Chin-Up, America… It could be worse.

A look at the film ‘Canadian Bacon’ directed by Michael Moore and starring John Candy.

Crumbs! George W Bush’s election to the White House feels a whole lot less controversial having lived in an era where Clinton and Trump have engaged in their public mud-slinging.

As a Brit’, I’m not directly affected by the decision America makes, but I can watch on in bemusement and shake my head in disapproval as two people who nobody wants to vote for, fight for the ruling seat of a world superpower.

What strikes me as most noteworthy is that when speaking to any American on this subject, it’s a case of “I’m voting for X because I don’t like Y” and vice-versa. Not once, have I heard anyone say their vote is being cast because of the policies being discussed.

One thing is for certain; this election ‘will’ be a film within the next five years. I mean, everything is a film these days. I opened a new carton of orange juice the other day and already I’ve sold the film rights to Hollywood for a hard-hitting summer blockbuster action movie. The only other certainty is that if ‘Clinton Vs Trump’ isn’t an edgy political thriller, it will be a Michael Moore documentary.

What some people don’t know, however, is that before Michael Moore became a scruffy conspiracy theorist, he was responsible for a film called ‘Canadian Bacon’ which gave the mid-nineties a satirical slant on US politics.

The premise is simple and brilliant; A weak and inadequate president is coming up to the end of his first term and in order to be re-elected, has to come up with a plan to sway the public vote. His military advisor points out that every president who has started a war has gone on to be re-elected. With nobody left to go to war with, the US starts a cold-war with an unsuspecting Canada.

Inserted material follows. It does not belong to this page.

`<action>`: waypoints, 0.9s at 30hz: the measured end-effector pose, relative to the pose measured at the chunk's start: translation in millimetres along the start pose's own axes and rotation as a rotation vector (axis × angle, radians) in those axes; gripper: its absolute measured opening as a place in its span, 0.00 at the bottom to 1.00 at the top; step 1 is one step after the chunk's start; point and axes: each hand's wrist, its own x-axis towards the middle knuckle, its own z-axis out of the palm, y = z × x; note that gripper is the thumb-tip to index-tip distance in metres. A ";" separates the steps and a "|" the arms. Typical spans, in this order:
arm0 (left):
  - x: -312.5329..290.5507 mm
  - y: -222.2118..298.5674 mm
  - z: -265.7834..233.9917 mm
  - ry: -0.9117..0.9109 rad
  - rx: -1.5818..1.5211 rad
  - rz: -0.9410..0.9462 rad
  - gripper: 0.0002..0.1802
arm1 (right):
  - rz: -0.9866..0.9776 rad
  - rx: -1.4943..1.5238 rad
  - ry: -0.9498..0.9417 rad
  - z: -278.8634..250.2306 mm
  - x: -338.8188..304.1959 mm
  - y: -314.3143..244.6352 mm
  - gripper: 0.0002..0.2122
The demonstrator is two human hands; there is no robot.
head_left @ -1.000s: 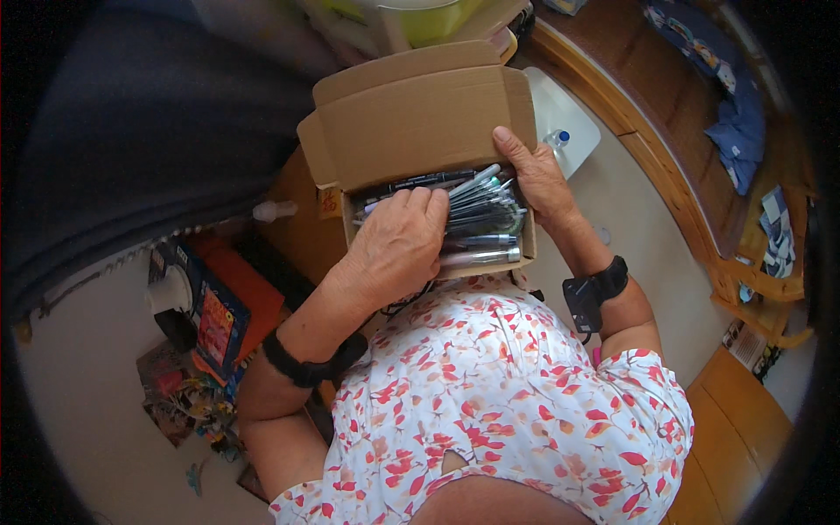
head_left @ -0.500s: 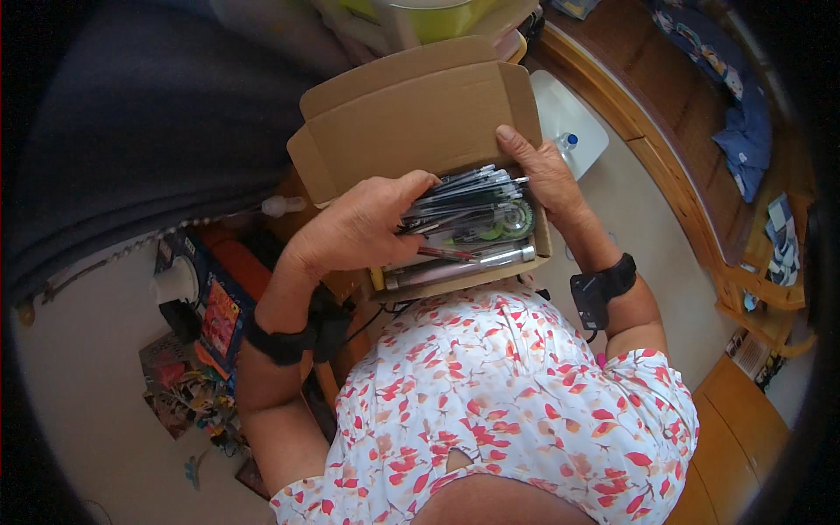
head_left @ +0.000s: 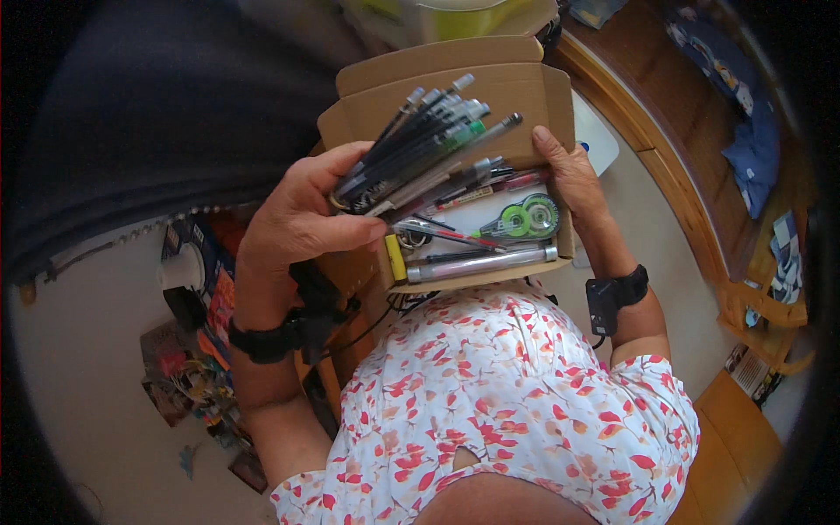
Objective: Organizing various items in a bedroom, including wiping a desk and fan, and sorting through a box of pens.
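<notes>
Finding the left hand [head_left: 306,206] at nine o'clock of the open cardboard box [head_left: 499,275], clenching thumb and fingers around a thick bundle of dark pens or refills [head_left: 416,144]; being unable to tell which through the blur. Pointing the capped ends toward one o'clock, and holding the bundle aslant before the lid [head_left: 516,74]. Observing the right hand [head_left: 577,184] at two o'clock, resting its thumb against the side flap [head_left: 560,105]; being unable to tell the hold of its hidden fingers.

Recording as done, judging by present lay: opening the lid toward twelve o'clock and raising the bundle over the other contents; being unable to confirm full clearance for the lowest pieces. Listing as left inside: a green correction-tape dispenser [head_left: 528,219] toward three o'clock, a clear tube [head_left: 481,262] along six, a yellow piece [head_left: 395,258] at eight, a metal ring [head_left: 413,234] near nine, and reddish pens [head_left: 525,181] toward one. Rating the box as only partly unloaded, showing the bundle in grasp rather than set down.
</notes>
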 end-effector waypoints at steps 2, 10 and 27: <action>-6.2 -0.3 -4.5 0.021 -0.102 0.024 0.27 | 0.018 -0.011 0.012 -5.0 1.1 1.6 0.20; -13.2 -7.9 -2.1 0.105 -0.289 0.044 0.25 | 0.035 -0.021 0.093 -16.9 3.2 5.6 0.23; -14.2 -8.4 -1.9 0.134 -0.241 0.012 0.24 | 0.084 -0.011 0.096 -5.9 -4.1 -5.2 0.21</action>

John Candy stars in what was to be his second-from-last film before his unfortunate death. As per usual, he delivers a typically John Candy performance; slightly over the top but just perfectly so for the type of character he was given. His co-stars are even more over the top, almost to the point of being a bit too much – I’m looking at you Rhea Perlman – and makes the closing act of the film just a little more mad-cap than it needed to be.

It’s as if the director forgot which film he was making and turned a political comedy into something more akin to a Mel Brooks movie. While Mel Brooks commands a lot of respect for the films he has made, this style of story-telling feels out of place in this feature. Perhaps this unbalanced, haphazard approach is responsible for the generally low public opinion of the film. But I think the public opinion is a little harsh. Beneath the blemishes is still a well-written piece of observational commentary on how America allows itself to suffer at the hands of the elected officials and how the rest of world can fall victim to these people on a whim.

There’s nothing particularly artistic about the film. It relies purely on the content of the screenplay to deliver its message. There are some particularly funny parts; the drive to Canada while attempting to sing along to Bruce Springsteen and an encounter with the Royal Canadian Mounted Police being another. These are just a couple of many great moments that bind together to give you repeated laughs and proves that Moore is a capable comedian when he’s not convinced of a huge media-plot to instill fear into the soles of the American public.

But you would be forgiven for feeling a little underwhelmed once it’s all done and the credits begin to roll. Good though the good bits are, they are ephemeral and seem to evaporate into the ether well before their time.

At a time when politics is causing America and its neighbours something of a headache, ‘Canadian Bacon’ is a light-hearted and worthwhile distraction for an hour and a half and will remind you all that things could have been far worse, whoever manages to get their hands on the nuclear launch codes in the morning.

A reason why you should watch it: Another great turn from the inimitable John Candy who never disappoints.

A reason why you shouldn’t watch it: Because you have a Michael Moore allergy… And who could blame you?